I love the energy that comes with a New Year. So many of us recognize January 1 as a day of new beginnings, new opportunities, and new adventures. If last year wasn’t what you’d hoped it would be, December 31 is a clean break – a time to say goodbye to the dissapointments, frustrations, and fears of the year that has passed. It’s a line in the sand, allowing us to let go of what isn’t serving us, and embrace all that lies ahead. On the first day of the year, it seems like the possibilities for our future are endless…
Working in the fitness industry means I get to experience the New Year, New You Energy ten-fold. After two typically slow months in the gym, people return in droves, with fresh resolutions, fresh excitement, fresh motivation and a fresh outlook on the world, and themselves. The energy in the air is palatable. It inspires and motivates me to bring the best to my teaching, to help everyone that I meet achieve that goal they’ve set their mind to…

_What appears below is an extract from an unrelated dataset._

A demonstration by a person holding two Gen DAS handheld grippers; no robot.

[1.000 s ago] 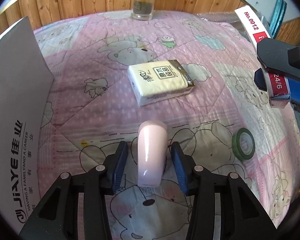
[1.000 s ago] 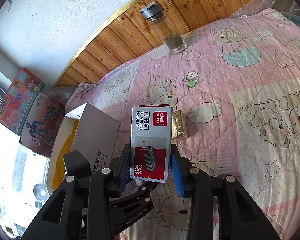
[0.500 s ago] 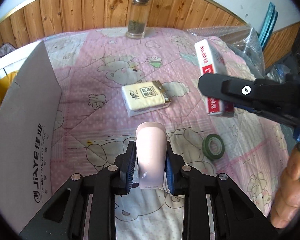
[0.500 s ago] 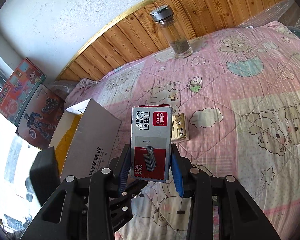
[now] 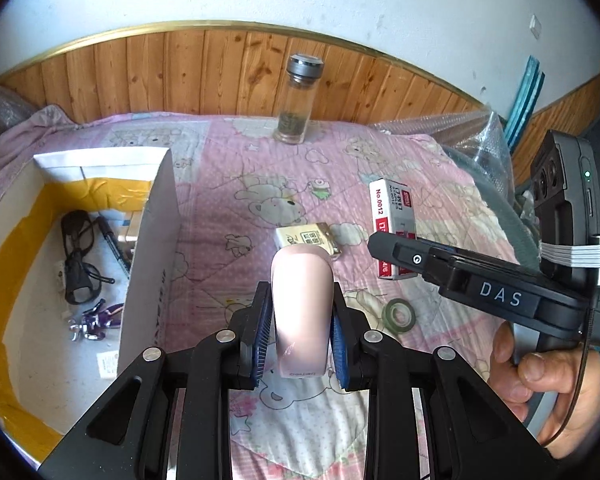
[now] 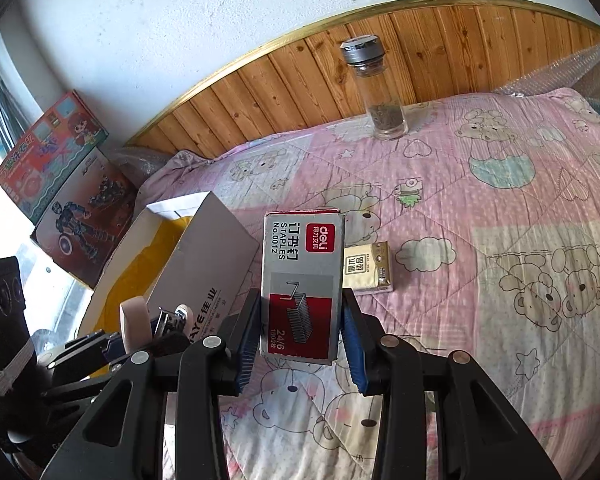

…And then sometime around mid to late January, the energy starts to shift again. Some people fall off the wagon, get frustrated or feel they’ve failed, and remain so discouraged they decide it’s easiest just to forget that resolution anyway. Others get crabby, angry at the throngs of people vying for their parking space, or their locker, or their favorite treadmill. Still others push on, trying to maintain the commitment they made to themselves to make THIS the year… only to find out it’s a lot harder and takes a lot longer than they thought. They start to wonder if they will ever lose that weight, or recover from that injury….
Really, it doesn’t matter if your ‘resolution’ is fitness-related, or work-related, or family-related, or anything else: this cycle is all too common. Riding the wave of possibility and lavishing in the liberation of a blank slate, we set our sights high, creating resolutions that we just KNOW we will stick to. This will be the year, goshdarnit. And then, when and if we fall behind, we beat ourselves up, often feeling worse about ourselves than we did before we made the resolution.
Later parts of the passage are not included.